Instructions to follow = Set down exactly the lines of the records from the top to the line containing "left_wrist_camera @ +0"; include both.
[Opening Records supplied section]
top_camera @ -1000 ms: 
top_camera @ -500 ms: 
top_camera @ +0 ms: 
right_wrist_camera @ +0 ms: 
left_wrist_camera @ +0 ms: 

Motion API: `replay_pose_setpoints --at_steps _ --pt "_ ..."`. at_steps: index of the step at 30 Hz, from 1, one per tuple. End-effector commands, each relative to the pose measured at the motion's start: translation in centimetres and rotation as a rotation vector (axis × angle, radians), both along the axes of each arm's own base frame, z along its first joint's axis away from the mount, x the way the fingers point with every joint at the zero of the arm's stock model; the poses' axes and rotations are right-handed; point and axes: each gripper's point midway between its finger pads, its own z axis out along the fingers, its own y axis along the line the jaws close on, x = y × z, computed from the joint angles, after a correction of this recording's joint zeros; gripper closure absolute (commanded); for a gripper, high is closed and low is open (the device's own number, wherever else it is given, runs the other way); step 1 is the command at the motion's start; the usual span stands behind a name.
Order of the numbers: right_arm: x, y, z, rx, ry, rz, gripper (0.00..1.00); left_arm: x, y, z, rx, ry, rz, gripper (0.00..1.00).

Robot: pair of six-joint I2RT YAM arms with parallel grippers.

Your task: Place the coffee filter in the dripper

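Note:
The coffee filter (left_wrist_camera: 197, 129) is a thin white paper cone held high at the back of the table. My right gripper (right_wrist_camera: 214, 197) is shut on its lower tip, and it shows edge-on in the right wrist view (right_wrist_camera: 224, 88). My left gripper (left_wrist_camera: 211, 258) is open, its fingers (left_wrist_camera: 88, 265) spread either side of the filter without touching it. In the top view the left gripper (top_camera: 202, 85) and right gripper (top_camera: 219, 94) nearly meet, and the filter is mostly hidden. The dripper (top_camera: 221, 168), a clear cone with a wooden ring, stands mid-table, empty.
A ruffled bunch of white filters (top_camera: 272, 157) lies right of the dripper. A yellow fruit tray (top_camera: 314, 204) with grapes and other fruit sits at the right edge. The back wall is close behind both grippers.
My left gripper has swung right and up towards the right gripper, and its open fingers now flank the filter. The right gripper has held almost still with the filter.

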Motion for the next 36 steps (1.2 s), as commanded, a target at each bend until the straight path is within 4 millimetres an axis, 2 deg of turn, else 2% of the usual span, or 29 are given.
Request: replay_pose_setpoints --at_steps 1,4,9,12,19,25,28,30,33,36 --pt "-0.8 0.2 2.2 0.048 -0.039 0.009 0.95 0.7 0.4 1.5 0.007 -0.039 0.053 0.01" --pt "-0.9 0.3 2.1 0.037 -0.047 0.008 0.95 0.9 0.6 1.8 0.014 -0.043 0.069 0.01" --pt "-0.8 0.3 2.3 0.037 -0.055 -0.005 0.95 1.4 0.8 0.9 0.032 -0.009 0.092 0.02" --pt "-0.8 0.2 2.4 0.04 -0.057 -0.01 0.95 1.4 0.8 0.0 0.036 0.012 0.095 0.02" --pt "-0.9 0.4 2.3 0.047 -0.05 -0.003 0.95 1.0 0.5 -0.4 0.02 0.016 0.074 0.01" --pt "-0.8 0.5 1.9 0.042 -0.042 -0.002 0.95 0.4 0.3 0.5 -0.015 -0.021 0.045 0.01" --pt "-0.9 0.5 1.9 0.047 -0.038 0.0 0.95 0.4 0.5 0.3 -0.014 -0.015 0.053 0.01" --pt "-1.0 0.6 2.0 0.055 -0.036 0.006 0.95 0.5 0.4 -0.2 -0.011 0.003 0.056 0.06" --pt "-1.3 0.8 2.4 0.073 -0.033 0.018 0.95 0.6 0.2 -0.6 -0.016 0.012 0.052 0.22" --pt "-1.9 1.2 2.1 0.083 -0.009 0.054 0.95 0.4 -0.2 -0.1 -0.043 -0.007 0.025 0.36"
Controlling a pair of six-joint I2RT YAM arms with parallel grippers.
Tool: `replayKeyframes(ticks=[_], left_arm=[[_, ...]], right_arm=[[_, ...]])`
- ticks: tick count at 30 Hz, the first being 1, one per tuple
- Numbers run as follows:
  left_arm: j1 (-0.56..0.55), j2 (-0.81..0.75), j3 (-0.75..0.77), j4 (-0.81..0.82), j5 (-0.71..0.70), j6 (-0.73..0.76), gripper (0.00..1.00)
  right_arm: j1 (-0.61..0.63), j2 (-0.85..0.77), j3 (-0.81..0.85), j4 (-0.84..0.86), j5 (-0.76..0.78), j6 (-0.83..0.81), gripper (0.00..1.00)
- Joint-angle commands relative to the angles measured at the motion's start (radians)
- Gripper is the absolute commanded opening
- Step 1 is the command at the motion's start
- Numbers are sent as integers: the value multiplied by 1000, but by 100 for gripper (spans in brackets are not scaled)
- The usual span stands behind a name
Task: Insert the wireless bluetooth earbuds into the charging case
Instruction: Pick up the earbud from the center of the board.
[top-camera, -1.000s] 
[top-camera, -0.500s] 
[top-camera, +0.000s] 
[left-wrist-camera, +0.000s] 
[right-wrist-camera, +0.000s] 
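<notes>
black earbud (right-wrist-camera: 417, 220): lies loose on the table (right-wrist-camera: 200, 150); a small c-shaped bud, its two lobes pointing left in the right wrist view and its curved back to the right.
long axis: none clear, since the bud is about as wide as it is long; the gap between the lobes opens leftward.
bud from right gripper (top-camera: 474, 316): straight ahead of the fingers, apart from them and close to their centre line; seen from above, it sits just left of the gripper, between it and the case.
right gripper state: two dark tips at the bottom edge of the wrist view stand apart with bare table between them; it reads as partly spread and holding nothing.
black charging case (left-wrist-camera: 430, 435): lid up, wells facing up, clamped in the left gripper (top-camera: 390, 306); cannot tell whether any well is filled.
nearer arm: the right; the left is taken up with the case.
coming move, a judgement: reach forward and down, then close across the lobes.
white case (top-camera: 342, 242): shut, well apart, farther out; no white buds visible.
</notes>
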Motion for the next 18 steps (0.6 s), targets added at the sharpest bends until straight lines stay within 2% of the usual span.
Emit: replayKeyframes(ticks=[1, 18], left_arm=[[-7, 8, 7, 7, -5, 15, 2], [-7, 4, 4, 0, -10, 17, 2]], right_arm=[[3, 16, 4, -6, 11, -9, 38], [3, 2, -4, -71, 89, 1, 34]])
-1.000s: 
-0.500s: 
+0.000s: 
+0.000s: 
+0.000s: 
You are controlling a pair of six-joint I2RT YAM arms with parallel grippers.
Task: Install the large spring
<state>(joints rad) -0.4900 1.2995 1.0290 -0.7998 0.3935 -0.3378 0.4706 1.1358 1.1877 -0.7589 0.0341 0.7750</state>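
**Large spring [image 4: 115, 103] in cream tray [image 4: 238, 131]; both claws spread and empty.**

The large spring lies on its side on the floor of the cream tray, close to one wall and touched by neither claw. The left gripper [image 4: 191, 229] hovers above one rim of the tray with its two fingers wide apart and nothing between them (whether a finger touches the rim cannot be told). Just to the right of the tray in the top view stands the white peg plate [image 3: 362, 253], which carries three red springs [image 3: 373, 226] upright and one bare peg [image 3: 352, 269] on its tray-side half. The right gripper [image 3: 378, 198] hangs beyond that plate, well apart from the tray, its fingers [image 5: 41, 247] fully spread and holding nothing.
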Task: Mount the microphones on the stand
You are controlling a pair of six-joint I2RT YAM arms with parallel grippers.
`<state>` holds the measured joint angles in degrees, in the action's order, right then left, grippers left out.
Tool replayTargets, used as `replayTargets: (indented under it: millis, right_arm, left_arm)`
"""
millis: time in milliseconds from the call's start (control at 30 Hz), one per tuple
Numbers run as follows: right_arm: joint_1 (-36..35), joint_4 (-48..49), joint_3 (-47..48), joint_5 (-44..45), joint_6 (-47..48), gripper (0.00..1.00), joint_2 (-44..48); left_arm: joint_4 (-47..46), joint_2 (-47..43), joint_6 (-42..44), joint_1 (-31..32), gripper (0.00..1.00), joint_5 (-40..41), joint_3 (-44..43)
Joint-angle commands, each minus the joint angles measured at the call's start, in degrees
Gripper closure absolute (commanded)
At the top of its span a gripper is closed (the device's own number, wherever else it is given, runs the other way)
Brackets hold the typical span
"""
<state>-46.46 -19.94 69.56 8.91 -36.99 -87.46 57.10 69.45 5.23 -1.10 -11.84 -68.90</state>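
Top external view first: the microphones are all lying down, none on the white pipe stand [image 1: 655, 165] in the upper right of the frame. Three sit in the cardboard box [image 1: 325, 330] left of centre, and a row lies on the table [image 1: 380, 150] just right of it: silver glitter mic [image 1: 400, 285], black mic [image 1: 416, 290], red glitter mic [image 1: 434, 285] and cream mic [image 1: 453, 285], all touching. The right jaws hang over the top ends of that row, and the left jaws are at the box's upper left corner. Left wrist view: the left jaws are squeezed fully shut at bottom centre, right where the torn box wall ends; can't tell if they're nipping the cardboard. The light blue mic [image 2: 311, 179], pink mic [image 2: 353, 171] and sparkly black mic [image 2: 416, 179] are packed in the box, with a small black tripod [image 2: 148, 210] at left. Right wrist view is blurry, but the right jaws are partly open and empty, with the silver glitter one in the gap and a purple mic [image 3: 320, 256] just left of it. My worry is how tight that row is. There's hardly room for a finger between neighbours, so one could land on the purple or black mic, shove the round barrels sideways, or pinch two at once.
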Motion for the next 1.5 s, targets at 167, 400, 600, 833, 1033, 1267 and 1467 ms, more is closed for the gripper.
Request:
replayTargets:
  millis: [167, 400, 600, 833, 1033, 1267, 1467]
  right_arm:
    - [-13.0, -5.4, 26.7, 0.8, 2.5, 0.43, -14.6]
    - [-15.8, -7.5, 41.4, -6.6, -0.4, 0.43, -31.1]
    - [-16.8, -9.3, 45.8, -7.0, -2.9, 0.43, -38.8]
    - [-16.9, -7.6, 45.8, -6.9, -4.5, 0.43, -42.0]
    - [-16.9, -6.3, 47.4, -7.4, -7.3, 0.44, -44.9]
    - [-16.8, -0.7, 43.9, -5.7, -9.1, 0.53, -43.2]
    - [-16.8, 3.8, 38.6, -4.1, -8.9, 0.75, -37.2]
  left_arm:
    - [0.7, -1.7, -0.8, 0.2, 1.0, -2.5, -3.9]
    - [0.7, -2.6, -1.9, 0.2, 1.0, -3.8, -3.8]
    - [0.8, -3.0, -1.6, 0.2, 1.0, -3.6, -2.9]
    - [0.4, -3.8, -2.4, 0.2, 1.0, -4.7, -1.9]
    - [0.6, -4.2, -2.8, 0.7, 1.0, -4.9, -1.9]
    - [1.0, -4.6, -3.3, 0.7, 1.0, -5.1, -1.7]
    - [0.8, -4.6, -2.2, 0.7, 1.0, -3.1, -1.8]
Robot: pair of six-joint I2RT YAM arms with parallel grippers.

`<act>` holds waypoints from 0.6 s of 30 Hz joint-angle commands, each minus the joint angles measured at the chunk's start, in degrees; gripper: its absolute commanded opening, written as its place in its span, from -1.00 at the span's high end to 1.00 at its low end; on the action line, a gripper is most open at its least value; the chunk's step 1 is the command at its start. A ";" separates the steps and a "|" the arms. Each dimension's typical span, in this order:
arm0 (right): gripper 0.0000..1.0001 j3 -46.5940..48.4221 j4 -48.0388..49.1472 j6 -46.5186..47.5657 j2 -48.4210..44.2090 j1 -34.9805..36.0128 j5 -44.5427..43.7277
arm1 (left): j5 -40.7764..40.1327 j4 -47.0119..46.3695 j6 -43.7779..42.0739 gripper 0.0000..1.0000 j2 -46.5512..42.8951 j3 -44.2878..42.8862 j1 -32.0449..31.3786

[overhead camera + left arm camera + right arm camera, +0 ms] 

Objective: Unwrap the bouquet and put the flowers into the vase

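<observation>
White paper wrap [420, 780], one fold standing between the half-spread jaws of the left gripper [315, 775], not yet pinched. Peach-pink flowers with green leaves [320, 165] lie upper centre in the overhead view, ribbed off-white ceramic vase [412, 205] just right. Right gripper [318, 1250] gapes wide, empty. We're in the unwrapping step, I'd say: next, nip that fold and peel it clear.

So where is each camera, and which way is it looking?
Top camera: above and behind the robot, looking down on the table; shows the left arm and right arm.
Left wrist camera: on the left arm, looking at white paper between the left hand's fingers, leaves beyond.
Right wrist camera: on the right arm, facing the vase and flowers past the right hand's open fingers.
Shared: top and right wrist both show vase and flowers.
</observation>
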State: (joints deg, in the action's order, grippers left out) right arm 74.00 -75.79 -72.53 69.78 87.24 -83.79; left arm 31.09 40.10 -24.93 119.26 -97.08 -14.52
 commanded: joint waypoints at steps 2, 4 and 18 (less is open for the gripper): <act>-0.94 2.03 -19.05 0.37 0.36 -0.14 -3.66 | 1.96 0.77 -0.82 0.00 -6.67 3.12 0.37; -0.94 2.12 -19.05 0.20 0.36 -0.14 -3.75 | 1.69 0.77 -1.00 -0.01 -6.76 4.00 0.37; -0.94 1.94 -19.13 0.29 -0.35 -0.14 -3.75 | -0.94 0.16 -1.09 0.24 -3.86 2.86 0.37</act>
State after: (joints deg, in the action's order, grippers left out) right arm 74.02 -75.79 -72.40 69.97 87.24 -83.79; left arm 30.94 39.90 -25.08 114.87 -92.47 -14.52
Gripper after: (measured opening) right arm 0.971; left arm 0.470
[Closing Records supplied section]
Answer to the exercise =
top_camera @ -1000 ms: 
top_camera @ -500 ms: 
top_camera @ +0 ms: 
right_wrist_camera @ +0 ms: 
left_wrist_camera @ +0 ms: 

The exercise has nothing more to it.